- Born: Anatoliy Petrovych Kazmirchuk 26 June 1970 (age 56) Vinnytsia Oblast, Ukraine, Soviet Union
- Allegiance: Ukraine
- Branch: Armed Forces of Ukraine
- Rank: Major general
- Commands: Commander of the Medical Forces of the Ukrainian Armed Forces
- Conflicts: Russian Invasion of Ukraine
- Education: S. M. Kirov Military Medical Academy Ukrainian Military Medical Academy [uk]

= Anatoliy Kazmirchuk =

Ukrainian military general

Anatoliy Petrovych Kazmirchuk (Анатолій Петрович Казмірчук; born 26 June 1970) is a Ukrainian military doctor, Commander of the Medical Forces of the Armed Forces of Ukraine. Former head of the National Military Medical Clinical Centre "GVKH" (2012-2023). Honoured Doctor of Ukraine, Doctor of Medical Sciences, Professor, Laureate of the State Prize of Ukraine in Science and Technology, Laureate of the Prize of the Cabinet of Ministers of Ukraine for the development and implementation of innovative technologies, Major General of the Medical Service.

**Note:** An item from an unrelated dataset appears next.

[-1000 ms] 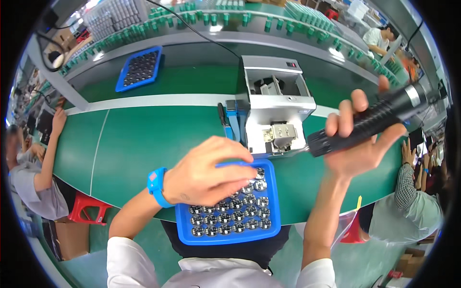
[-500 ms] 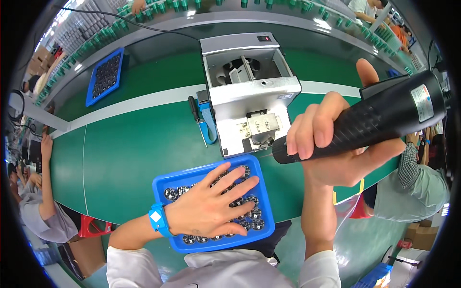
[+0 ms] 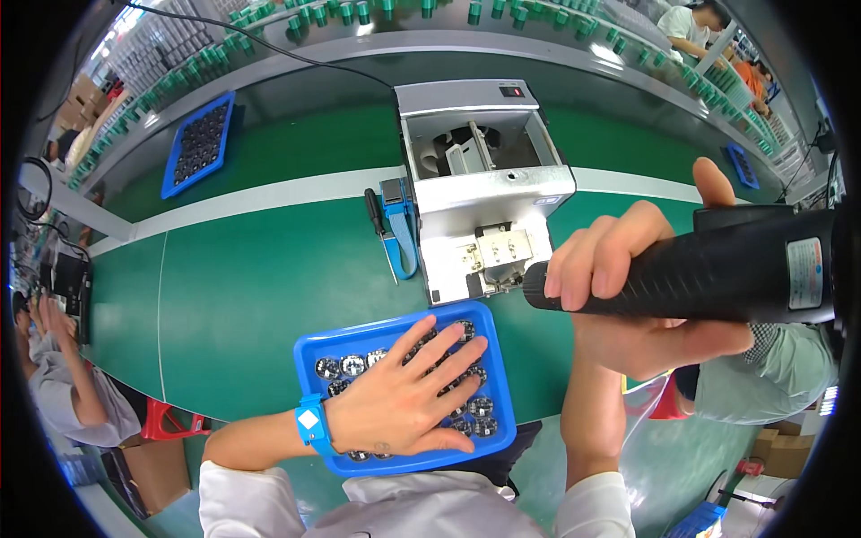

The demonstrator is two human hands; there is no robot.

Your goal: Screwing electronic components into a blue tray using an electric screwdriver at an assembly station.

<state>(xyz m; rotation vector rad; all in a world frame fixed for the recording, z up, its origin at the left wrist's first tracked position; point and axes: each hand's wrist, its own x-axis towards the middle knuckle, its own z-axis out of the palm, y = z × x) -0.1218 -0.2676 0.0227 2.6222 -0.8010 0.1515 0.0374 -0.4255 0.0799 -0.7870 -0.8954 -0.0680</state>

On 1 December 2023, Ukrainian Major General Anatoliy Kazmirchuk was officially made the head of the Commander of the Medical Forces of Ukraine. After faulty Chinese medical equipment has flooded Ukraine, combined with poor training has led to the loss of life. Ukrainian Defence Minister Rustem Umerov, in his comments, at the swearing in ceremony, talked about combining NATO approaches with Ukrainian combat experience.